→ **ACTION ITEM**
Look through the listing below for the string "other". Show each line where it occurs.

→ **COLLECTED MATERIAL**

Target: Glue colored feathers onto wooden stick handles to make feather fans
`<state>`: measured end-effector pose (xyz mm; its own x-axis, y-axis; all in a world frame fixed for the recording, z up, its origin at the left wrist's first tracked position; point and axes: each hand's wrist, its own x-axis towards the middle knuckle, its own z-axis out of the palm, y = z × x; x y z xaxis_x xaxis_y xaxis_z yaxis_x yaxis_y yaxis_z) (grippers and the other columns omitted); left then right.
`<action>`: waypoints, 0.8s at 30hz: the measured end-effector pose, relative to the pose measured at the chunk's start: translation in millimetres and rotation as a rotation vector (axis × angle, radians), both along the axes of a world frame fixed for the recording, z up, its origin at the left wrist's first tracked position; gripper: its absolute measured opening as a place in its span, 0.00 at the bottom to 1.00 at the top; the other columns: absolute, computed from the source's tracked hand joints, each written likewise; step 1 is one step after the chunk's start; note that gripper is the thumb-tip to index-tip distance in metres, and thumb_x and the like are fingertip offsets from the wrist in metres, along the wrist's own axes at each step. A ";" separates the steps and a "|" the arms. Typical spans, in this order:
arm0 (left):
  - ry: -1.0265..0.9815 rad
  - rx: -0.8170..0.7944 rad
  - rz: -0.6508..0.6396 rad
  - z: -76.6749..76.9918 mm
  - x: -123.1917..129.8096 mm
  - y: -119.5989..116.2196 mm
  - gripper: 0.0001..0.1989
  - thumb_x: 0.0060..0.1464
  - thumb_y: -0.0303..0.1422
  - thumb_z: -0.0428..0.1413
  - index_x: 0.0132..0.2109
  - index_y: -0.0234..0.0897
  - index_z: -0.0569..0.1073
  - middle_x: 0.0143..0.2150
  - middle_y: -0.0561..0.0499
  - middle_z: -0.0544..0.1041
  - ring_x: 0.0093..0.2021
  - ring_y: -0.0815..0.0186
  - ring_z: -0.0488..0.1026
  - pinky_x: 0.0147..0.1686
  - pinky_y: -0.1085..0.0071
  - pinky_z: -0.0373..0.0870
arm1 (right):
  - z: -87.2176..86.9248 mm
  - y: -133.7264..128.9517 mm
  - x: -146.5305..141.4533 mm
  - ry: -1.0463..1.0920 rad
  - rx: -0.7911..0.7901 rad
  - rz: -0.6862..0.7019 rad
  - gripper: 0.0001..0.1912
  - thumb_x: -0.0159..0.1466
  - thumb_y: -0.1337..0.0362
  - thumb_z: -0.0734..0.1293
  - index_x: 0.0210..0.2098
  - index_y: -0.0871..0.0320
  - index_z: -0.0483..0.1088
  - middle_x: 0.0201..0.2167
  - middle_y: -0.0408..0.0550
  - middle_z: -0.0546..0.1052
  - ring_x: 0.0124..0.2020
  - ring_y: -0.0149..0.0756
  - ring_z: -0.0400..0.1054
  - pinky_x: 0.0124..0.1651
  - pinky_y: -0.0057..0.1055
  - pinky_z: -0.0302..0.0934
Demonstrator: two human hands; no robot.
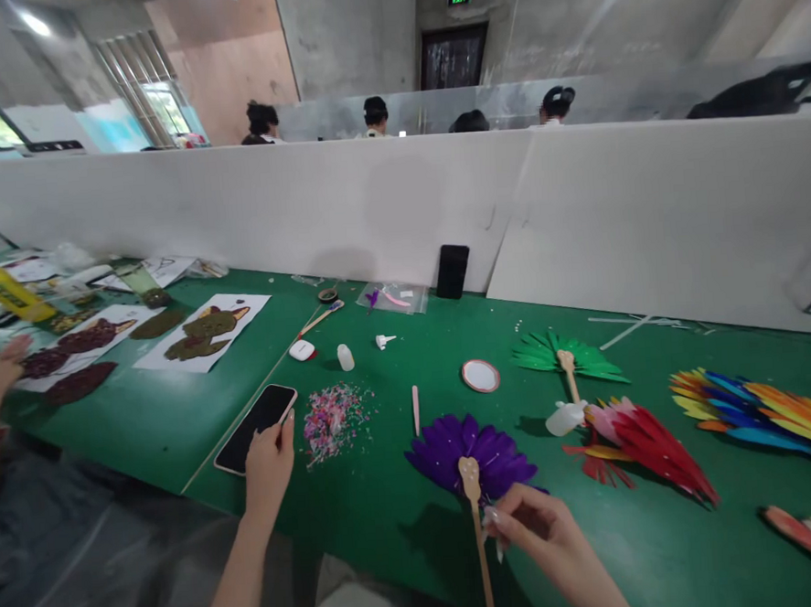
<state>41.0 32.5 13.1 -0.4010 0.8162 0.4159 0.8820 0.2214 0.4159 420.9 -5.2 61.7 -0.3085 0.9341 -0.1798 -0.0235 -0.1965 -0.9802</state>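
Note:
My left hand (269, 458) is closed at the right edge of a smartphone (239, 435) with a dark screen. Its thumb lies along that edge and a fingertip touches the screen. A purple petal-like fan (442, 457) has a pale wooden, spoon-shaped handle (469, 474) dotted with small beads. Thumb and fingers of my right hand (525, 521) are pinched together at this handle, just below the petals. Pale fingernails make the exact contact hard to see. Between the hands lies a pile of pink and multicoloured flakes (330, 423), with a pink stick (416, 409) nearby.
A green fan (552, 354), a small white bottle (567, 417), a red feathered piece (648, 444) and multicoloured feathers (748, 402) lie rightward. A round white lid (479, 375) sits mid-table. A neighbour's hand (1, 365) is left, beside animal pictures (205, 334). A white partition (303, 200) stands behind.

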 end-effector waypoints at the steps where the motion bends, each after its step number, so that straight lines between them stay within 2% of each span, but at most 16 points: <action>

→ **ANSWER TO THE EXERCISE**
`<state>`: measured end-effector pose (xyz mm; its own x-axis, y-axis; all in a world frame fixed for the recording, z up, its origin at the left wrist's first tracked position; point and axes: each hand's wrist, its own x-axis towards the middle knuckle, its own z-axis out of the palm, y = z × x; x y z xaxis_x xaxis_y xaxis_z yaxis_x yaxis_y yaxis_z) (grippers and the other columns omitted); left then right.
`<action>`: waypoints, 0.8s at 30hz: the measured end-effector pose, relative to the pose measured at the chunk's start: translation in millimetres and rotation as a rotation vector (axis × angle, radians), both along the axes of a world frame fixed for the recording, z up, its origin at the left wrist's first tracked position; gripper: its absolute measured opening as a place in its span, 0.00 at the bottom to 1.00 at the top; the other columns: absolute, computed from the source's tracked hand joints, each written likewise; step 1 is one step after the chunk's start; note that gripper is the thumb-tip to index-tip distance in metres, and thumb_x and the like are fingertip offsets from the wrist in metres, along the wrist's own axes at each step. A ";" separates the steps and a "|" the arms. Typical spans, in this order:

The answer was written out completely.